STORED DATA START
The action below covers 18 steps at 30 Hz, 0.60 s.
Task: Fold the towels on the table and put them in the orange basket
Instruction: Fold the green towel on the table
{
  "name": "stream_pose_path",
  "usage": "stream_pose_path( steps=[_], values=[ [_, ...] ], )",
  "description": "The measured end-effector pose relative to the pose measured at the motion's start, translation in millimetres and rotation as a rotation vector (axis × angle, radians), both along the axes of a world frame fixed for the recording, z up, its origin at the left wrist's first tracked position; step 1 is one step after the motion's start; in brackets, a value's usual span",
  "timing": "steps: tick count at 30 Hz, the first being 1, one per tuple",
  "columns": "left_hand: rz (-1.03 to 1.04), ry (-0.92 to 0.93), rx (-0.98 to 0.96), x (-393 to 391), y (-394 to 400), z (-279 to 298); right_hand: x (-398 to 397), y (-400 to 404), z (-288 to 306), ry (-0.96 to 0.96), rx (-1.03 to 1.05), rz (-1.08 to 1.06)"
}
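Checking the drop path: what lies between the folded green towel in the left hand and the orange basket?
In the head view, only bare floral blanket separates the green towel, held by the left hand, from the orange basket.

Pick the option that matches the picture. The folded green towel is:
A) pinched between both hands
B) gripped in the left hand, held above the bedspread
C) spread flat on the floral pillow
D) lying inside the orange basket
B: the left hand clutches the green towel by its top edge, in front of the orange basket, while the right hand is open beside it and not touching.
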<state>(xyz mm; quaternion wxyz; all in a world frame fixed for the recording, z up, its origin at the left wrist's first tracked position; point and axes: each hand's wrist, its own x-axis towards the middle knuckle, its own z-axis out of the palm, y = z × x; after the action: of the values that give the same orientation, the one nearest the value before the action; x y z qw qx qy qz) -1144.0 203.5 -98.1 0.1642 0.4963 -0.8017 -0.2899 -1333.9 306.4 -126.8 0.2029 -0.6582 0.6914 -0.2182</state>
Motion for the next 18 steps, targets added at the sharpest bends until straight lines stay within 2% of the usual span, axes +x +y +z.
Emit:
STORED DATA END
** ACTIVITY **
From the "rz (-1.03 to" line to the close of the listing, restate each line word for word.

** TASK ANSWER **
  "columns": "left_hand: rz (-1.03 to 1.04), ry (-0.92 to 0.93), rx (-0.98 to 0.96), x (-393 to 391), y (-394 to 400), z (-279 to 298); right_hand: x (-398 to 397), y (-400 to 404), z (-288 to 306), ry (-0.96 to 0.96), rx (-1.03 to 1.05), rz (-1.08 to 1.06)"
}
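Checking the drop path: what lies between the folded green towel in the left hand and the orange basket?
In the head view, only bare floral blanket separates the green towel, held by the left hand, from the orange basket.

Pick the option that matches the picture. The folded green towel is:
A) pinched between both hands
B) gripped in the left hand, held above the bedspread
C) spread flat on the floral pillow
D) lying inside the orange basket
B: the left hand clutches the green towel by its top edge, in front of the orange basket, while the right hand is open beside it and not touching.
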<state>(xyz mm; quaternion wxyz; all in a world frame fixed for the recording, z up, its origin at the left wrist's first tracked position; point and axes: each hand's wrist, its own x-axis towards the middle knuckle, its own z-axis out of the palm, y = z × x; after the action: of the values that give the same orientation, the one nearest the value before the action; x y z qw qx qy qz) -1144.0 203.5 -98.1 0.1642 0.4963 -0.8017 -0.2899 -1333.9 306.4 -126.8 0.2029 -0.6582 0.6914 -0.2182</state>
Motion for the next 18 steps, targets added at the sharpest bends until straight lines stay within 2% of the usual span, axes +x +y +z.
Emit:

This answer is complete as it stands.